Most of all, though, the films make for exceptionally fun times at the movies.
“I’m not sure we would’ve had The Fast and the Furious in competition, but it is a phenomenon in the contemporary history of the cinema,” Thierry Frémaux, Cannes’ general delegate, told reporters earlier this week. “There are 10 of them! And some are absolutely fantastic!”

From left: Jordana Brewster, Vin Diesel and Michelle Rodriguez on the red carpet.Andreas Rentz/Getty Images
It was a sentiment that the audience inside the Lumière, the festival’s largest auditorium, took to heart. Diesel, Rodriguez and Brewster were greeted like rock stars, while every fan-favourite moment from the first film earned the kind of raucous applause reserved for a Palme d’Or winner.

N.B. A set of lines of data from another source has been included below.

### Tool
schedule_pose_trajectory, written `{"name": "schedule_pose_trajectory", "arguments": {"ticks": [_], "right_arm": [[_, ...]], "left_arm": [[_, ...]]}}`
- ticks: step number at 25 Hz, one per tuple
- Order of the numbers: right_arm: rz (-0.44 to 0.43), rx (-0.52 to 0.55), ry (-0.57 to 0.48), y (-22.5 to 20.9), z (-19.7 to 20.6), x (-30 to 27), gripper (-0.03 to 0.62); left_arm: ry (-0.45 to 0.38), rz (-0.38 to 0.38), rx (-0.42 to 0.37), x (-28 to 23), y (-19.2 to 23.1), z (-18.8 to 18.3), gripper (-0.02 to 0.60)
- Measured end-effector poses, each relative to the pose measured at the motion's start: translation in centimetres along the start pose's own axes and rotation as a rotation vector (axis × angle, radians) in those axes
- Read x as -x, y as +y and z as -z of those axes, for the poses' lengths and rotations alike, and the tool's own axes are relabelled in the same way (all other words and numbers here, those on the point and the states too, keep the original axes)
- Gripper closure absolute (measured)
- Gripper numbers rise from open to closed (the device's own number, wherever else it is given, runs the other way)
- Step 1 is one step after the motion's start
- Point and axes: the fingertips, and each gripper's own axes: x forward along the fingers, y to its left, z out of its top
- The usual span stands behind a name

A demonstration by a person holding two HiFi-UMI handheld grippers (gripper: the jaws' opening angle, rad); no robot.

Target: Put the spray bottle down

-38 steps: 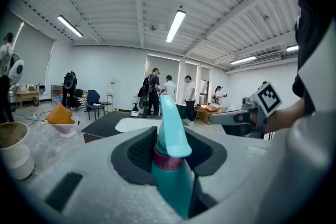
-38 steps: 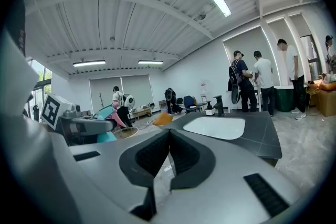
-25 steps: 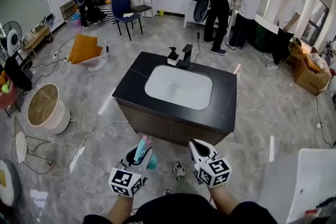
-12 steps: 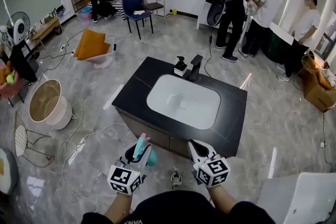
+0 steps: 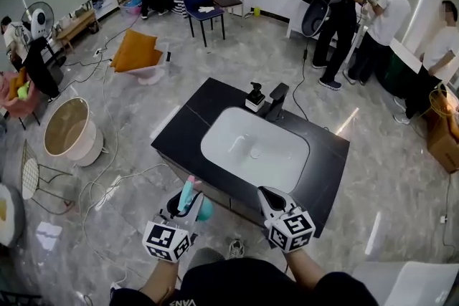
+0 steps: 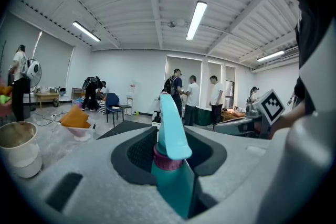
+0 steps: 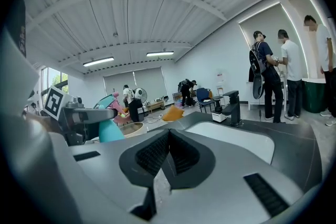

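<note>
Head view, counter (image 5: 188, 127): black top with a white basin (image 5: 254, 148) sunk in it, faucet (image 5: 277, 99) and a small dispenser (image 5: 254, 95) at the far edge; bare black surface along the near edge, just ahead of both tools.
Left tool (image 5: 188, 203): partly closed, jaws clamped on the spray bottle; held roughly level in the air, short of the counter's near edge as far as this view shows.
Right tool (image 5: 267, 197): jaws brought together, nothing between them; beside the left tool, apart from the bottle.
Spray bottle (image 5: 191, 197): teal body, pink collar, pale blue trigger head; upright between the left tool's jaws, body pinched by the pads, head standing above them; resting on no surface.
Done so far: bottle in a firm grip and near the counter; not yet set down.
Left to do: likely a reach over the near edge, base lowered onto the bare black top clear of the basin, jaws spread, tool drawn back without tipping the bottle.
</note>
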Motion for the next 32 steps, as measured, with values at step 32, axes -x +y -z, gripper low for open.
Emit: {"name": "schedule_pose_trajectory", "arguments": {"ticks": [32], "right_arm": [[0.182, -0.099, 0.050, -7.6, -1.6, -15.0, 0.592]], "left_arm": [[0.002, 0.155, -0.072, -20.0, 14.6, -3.3, 0.443]]}}
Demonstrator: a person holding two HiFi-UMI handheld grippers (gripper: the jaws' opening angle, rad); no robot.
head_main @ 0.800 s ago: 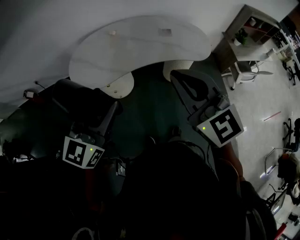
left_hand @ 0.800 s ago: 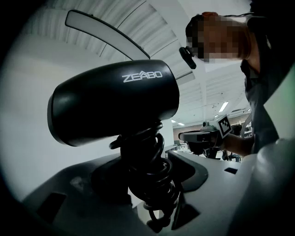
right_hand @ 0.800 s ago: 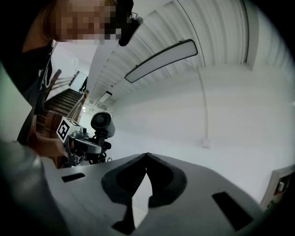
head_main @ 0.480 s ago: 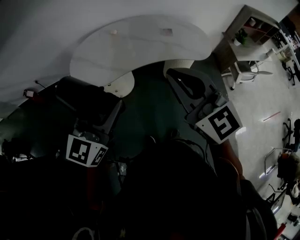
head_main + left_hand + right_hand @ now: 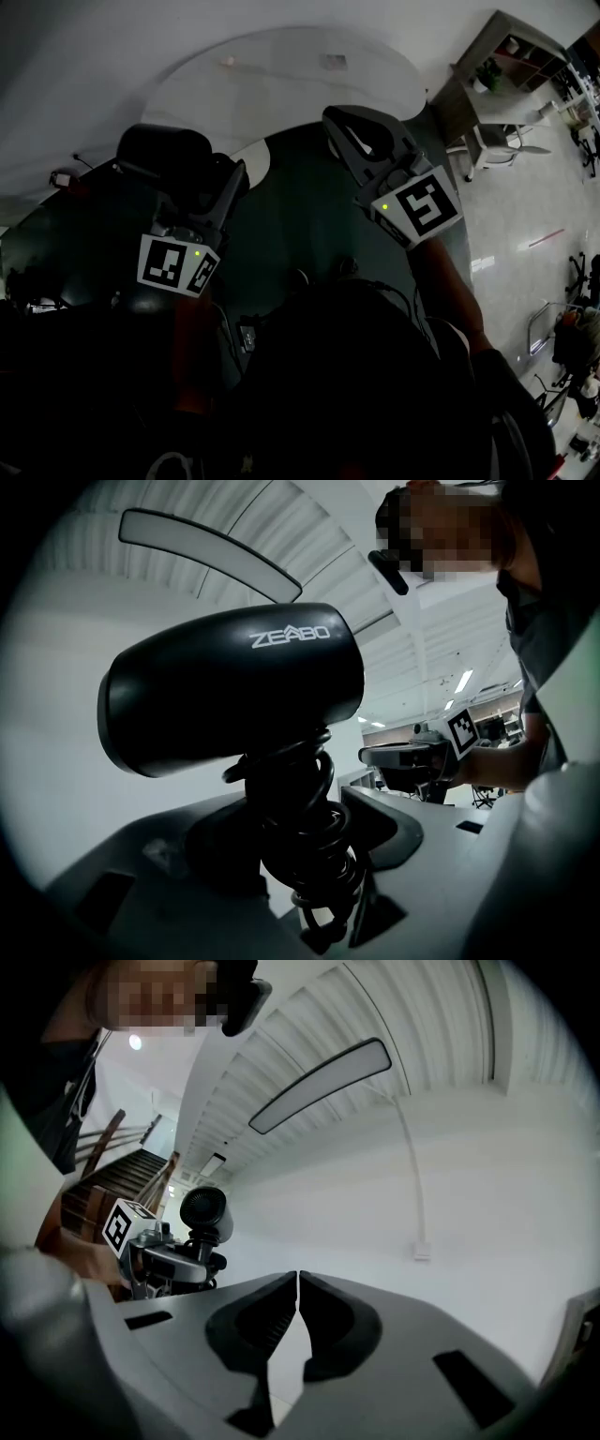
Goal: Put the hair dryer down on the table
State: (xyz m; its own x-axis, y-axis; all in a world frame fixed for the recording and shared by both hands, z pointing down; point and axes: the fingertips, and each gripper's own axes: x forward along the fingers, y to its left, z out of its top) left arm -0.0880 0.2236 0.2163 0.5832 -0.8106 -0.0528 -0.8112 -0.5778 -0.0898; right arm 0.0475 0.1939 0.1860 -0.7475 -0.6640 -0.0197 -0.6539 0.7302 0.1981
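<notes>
Left gripper [image 5: 302, 829]: jaws clamped low on the hair dryer [image 5: 234, 686], pressing on the coiled cord [image 5: 305, 789] wound round its lower part.
Hair dryer, attitude: black, with its barrel lying crosswise above the jaws. It fills the centre of the left gripper view and carries white lettering on its side.
Hair dryer, place: upper left of the head view, held up over the dark floor [image 5: 300, 225]. It is just short of the curved near edge of the table [image 5: 281, 80] and not resting on it.
Right gripper [image 5: 298, 1283]: jaws together, tips touching, nothing between them.
Right gripper, place: upper centre-right of the head view, its nose at the table's near edge, well apart from the dryer.
Table: white and curved, across the top of the head view. Two small marks on it are too small to tell.
Surroundings: shelf unit [image 5: 511, 47] and pale chair [image 5: 497, 141] at upper right.
</notes>
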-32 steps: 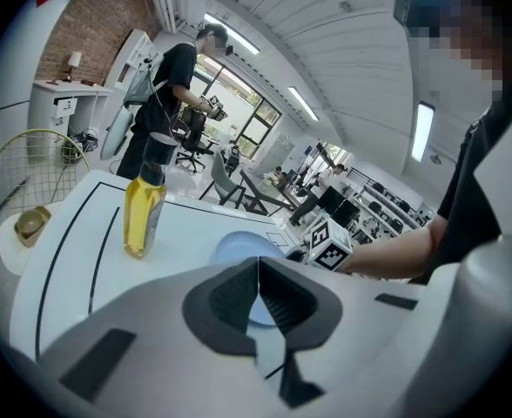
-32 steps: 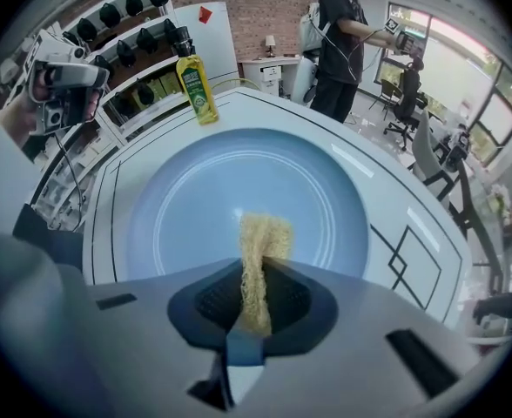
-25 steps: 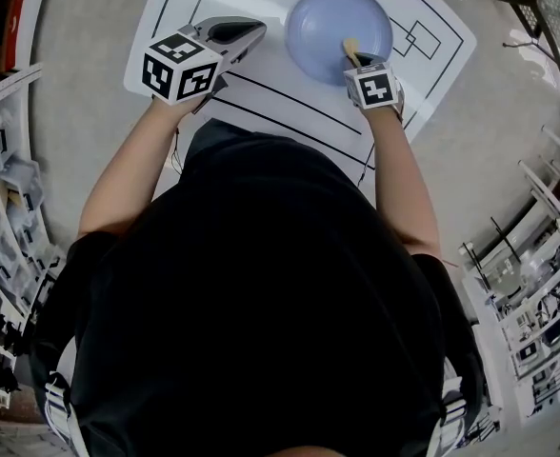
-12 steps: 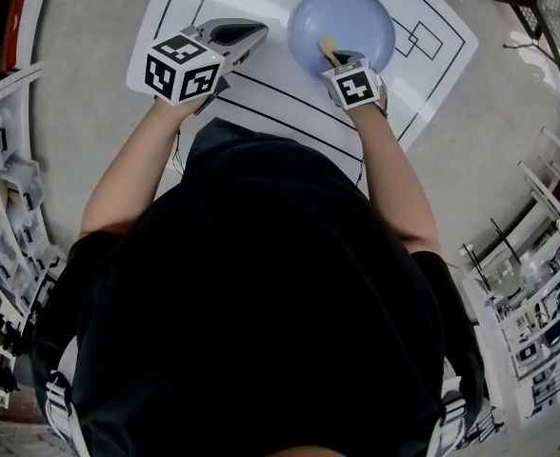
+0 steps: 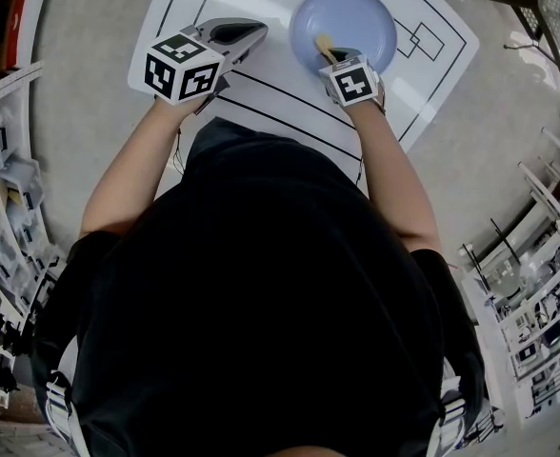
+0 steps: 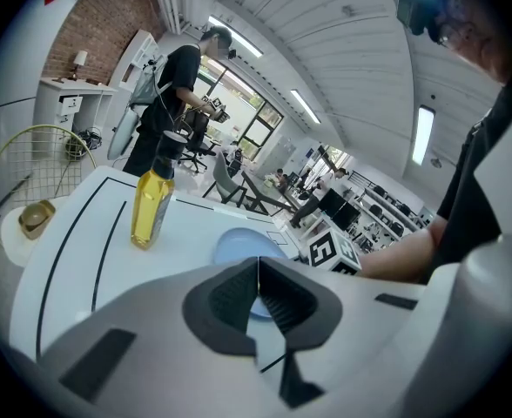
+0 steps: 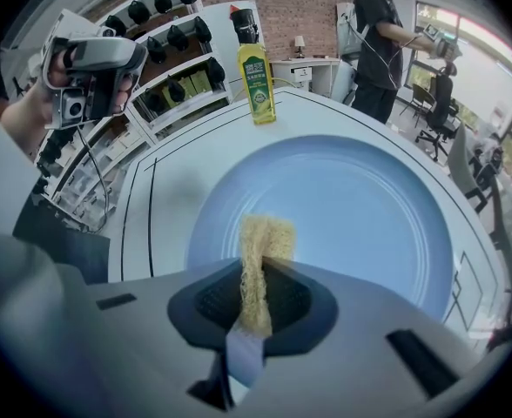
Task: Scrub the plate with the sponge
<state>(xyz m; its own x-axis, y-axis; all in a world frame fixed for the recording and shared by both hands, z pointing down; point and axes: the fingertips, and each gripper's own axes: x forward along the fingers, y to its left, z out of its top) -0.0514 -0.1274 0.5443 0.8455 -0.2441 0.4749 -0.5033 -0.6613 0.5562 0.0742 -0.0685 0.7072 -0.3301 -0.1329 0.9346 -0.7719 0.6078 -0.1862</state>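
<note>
L hand-held gripper [image 6: 258,277] closed, R [image 7: 254,290] clamping.

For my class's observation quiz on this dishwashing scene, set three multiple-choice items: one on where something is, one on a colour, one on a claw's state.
1. Where is the sponge?
A) lying loose on the plate
B) pinched in the right claw, over the plate
C) in the left claw

2. What colour is the plate?
A) white
B) green
C) light blue

3. The left claw is:
A) wide open
B) shut, empty
C) shut on the plate

Answers:
1 B: the right gripper view shows its jaws gripping the sponge above the plate.
2 C: every view shows it light blue.
3 B: its jaws meet with nothing between.
</note>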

“I’m only here once in my whole life to come with a film that you, the head of the most prestigious film festival in the world, where every artist in the world wants to be recognized, you’re calling the film we did 25 years ago a classic,” Diesel told Frémaux onstage. “How profound is that?”
By the time the screening ended in the wee hours of the morning, with the crowd giving a teary-eyed Diesel an extended standing ovation, it felt like Cannes could indeed wrap up then and there. Save your Pedro Almodóvar and Cristian Mungiu films for next year. And maybe change the name of that big festival award. The “Palme d’Om” has a nice ring to it.